侍女と合流したセレスティアは、さっそく屋敷の中を案内してもらうことになる。何部屋もある応接間や、図書室、広大な庭などを見て回るうちに、どこもかしこも洗練された美しさを保っているのに気づく。使用人たちは皆、彼女と目が合えば恭しく頭を下げ、新たな主を歓迎するかのように微笑む。けれども、やはりどこか緊張が解けないのか、その笑みには遠慮が混じっているように見える。
少し歩き疲れた頃、侍女が申し訳なさそうに切り出す。
「奥様、もしよろしければ、今後の日々の過ごし方や、邸での行事についても後ほど執事から説明があるかと思います。なにぶん大きな邸ゆえ、すぐにすべてを把握していただくのは難しいかもしれませんが……どうか、焦らずゆっくり慣れていってください」
セレスティアは侍女の気遣いが嬉しく、精一杯の笑みを浮かべた。現実は厳しくとも、こうして優しく接してくれる人がいるだけで、少しだけ救われる。
(それにしても……エドワードは、どんな思いで私を守ろうとしているのだろう?)
己を所有物として扱う彼の言葉を思い出すと、胸は奇妙に高鳴った。愛というものを知らない男だと噂されているのに、それでもセレスティアには彼の中に燃えさかる何かが見える気がしてならない。
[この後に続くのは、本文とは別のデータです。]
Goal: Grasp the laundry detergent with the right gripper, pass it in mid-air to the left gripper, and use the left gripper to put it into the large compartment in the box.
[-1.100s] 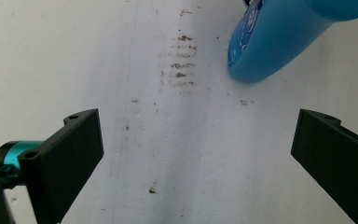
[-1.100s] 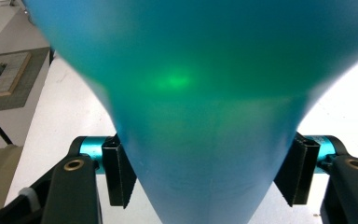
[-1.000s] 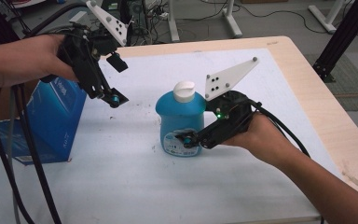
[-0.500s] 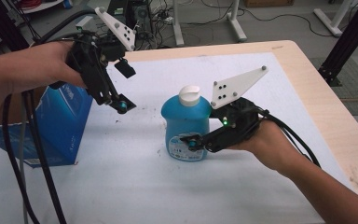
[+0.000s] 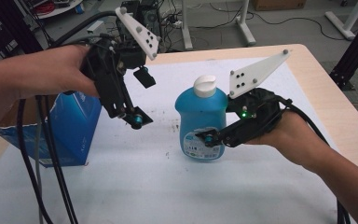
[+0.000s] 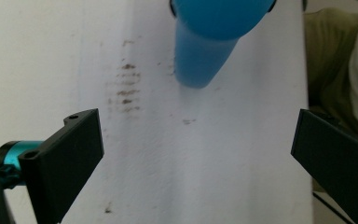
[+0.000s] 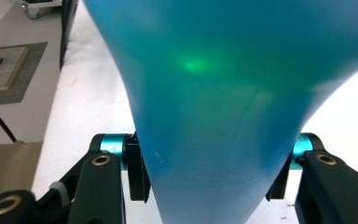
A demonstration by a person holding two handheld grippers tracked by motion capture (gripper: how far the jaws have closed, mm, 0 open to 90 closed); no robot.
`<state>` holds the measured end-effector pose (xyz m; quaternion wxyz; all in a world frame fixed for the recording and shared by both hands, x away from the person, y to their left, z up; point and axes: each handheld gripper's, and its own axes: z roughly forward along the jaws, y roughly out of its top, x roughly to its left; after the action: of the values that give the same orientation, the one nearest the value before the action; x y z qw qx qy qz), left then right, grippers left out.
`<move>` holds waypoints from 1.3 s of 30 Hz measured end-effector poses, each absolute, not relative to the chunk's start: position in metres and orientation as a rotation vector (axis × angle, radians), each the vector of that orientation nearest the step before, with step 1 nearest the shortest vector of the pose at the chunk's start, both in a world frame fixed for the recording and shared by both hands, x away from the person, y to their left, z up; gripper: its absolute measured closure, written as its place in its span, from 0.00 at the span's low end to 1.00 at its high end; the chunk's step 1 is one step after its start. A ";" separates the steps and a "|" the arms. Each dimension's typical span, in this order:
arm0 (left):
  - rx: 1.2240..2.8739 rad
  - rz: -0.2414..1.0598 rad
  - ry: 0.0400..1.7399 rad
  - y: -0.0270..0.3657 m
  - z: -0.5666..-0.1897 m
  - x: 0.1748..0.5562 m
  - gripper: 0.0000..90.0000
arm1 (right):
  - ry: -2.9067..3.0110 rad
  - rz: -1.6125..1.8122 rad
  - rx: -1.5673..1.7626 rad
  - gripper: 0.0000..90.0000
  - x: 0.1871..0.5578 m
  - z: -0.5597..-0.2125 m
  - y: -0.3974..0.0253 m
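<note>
A blue bottle (image 5: pixel 199 119) with a white cap (image 5: pixel 205 86) stands upright on the white table cover (image 5: pixel 135 186). My right gripper (image 5: pixel 209 139) is shut on the bottle's lower body from the right. In the right gripper view the bottle (image 7: pixel 228 102) sits wedged between both jaws of the right gripper (image 7: pixel 209 179). My left gripper (image 5: pixel 140 100) hovers open to the left of the bottle and holds nothing. In the left gripper view the left gripper (image 6: pixel 196 156) has its jaws wide apart, with the bottle (image 6: pixel 214 37) farther off at the top.
A blue cardboard box (image 5: pixel 70 128) stands at the table's left, just behind my left hand. Cables (image 5: pixel 46 163) trail down from the left gripper. The wooden table edge (image 5: pixel 335 107) runs along the right. Small brown stains (image 6: pixel 126 86) mark the white cover.
Everything sits a little farther right in the high view. The left gripper stays open beside the bottle, and the right stays shut on it.
</note>
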<state>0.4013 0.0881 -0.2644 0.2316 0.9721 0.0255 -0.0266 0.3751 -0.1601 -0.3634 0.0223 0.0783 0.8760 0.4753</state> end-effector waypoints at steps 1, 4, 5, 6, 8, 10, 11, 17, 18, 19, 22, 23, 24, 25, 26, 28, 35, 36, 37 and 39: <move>2.674 -0.075 0.064 0.085 -0.262 0.399 0.03 | 2.716 1.467 0.236 0.52 0.374 -0.361 -0.160; 2.686 -0.074 0.043 0.074 -0.254 0.392 0.03 | 2.734 1.459 0.202 0.52 0.373 -0.354 -0.154; 2.690 -0.073 0.034 0.071 -0.252 0.390 0.03 | 2.741 1.446 0.194 0.52 0.373 -0.352 -0.152; 2.691 -0.078 0.029 0.069 -0.251 0.389 0.03 | 2.747 1.437 0.190 0.52 0.372 -0.351 -0.150; 2.699 -0.081 0.021 0.064 -0.250 0.386 0.03 | 2.756 1.429 0.177 0.52 0.372 -0.348 -0.146; 2.706 -0.080 0.012 0.060 -0.248 0.385 0.03 | 2.758 1.430 0.167 0.52 0.371 -0.346 -0.142; 2.706 -0.080 0.012 0.060 -0.248 0.385 0.03 | 2.758 1.430 0.167 0.52 0.371 -0.346 -0.142; 2.726 -0.079 -0.006 0.050 -0.245 0.381 0.03 | 2.775 1.419 0.133 0.52 0.371 -0.342 -0.134; 2.726 -0.072 -0.011 0.047 -0.244 0.380 0.03 | 2.782 1.423 0.137 0.52 0.371 -0.342 -0.133; 2.727 -0.072 -0.012 0.045 -0.243 0.379 0.03 | 2.786 1.418 0.133 0.52 0.370 -0.342 -0.132; 2.736 -0.064 -0.025 0.039 -0.241 0.378 0.03 | 2.793 1.396 0.122 0.52 0.369 -0.342 -0.129; 2.736 -0.064 -0.025 0.039 -0.241 0.378 0.03 | 2.792 1.389 0.123 0.52 0.369 -0.342 -0.128; 2.740 -0.062 -0.026 0.038 -0.240 0.378 0.03 | 2.794 1.385 0.127 0.52 0.370 -0.343 -0.127; 2.742 -0.058 -0.025 0.036 -0.239 0.378 0.03 | 2.794 1.385 0.127 0.52 0.370 -0.343 -0.127; 2.745 -0.054 -0.024 0.032 -0.238 0.378 0.03 | 2.798 1.380 0.131 0.52 0.369 -0.343 -0.126; 2.750 -0.053 -0.021 0.030 -0.239 0.378 0.03 | 2.806 1.383 0.128 0.52 0.369 -0.343 -0.125; 2.756 -0.061 0.008 0.027 -0.244 0.382 0.03 | 2.811 1.389 0.111 0.52 0.367 -0.341 -0.123; 2.756 -0.061 0.008 0.027 -0.244 0.382 0.03 | 2.809 1.391 0.113 0.52 0.367 -0.341 -0.124; 2.771 -0.062 -0.012 0.027 -0.245 0.381 0.03 | 2.805 1.392 0.111 0.52 0.367 -0.341 -0.124; 2.774 -0.058 -0.014 0.026 -0.246 0.381 0.03 | 2.805 1.392 0.112 0.52 0.368 -0.341 -0.124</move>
<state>0.3807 0.0261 -0.2462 0.1825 0.9830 -0.0049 -0.0205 0.3676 -0.1242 -0.3406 0.0040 0.0358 0.8952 0.4442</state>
その“何か”が、彼の執着や孤独の根源なのかもしれない――そう思うと、なぜか放っておけない気持ちが募ってくるのだ。
まるで檻の中に閉じ込められながらも、外へ飛び立とうとはしない鳥のように。セレスティアは、この屋敷とエドワードの存在に囚われていく自分を感じ始めていた。彼から逃れることなど、初夜の時点ですでに不可能だったのだろう。それならば、もう少しだけ――彼が本当に何を求めているのか、知りたいと思ってしまう。
守られることへの安心と、彼が時折見せる危うい光。すべてが絡み合う中、セレスティアの新生活は、ほんの一歩を踏み出したに過ぎない。けれど、その一歩が確実に彼女を深い迷宮へ誘っていることを、まだ自分の中で整理しきれてはいなかった。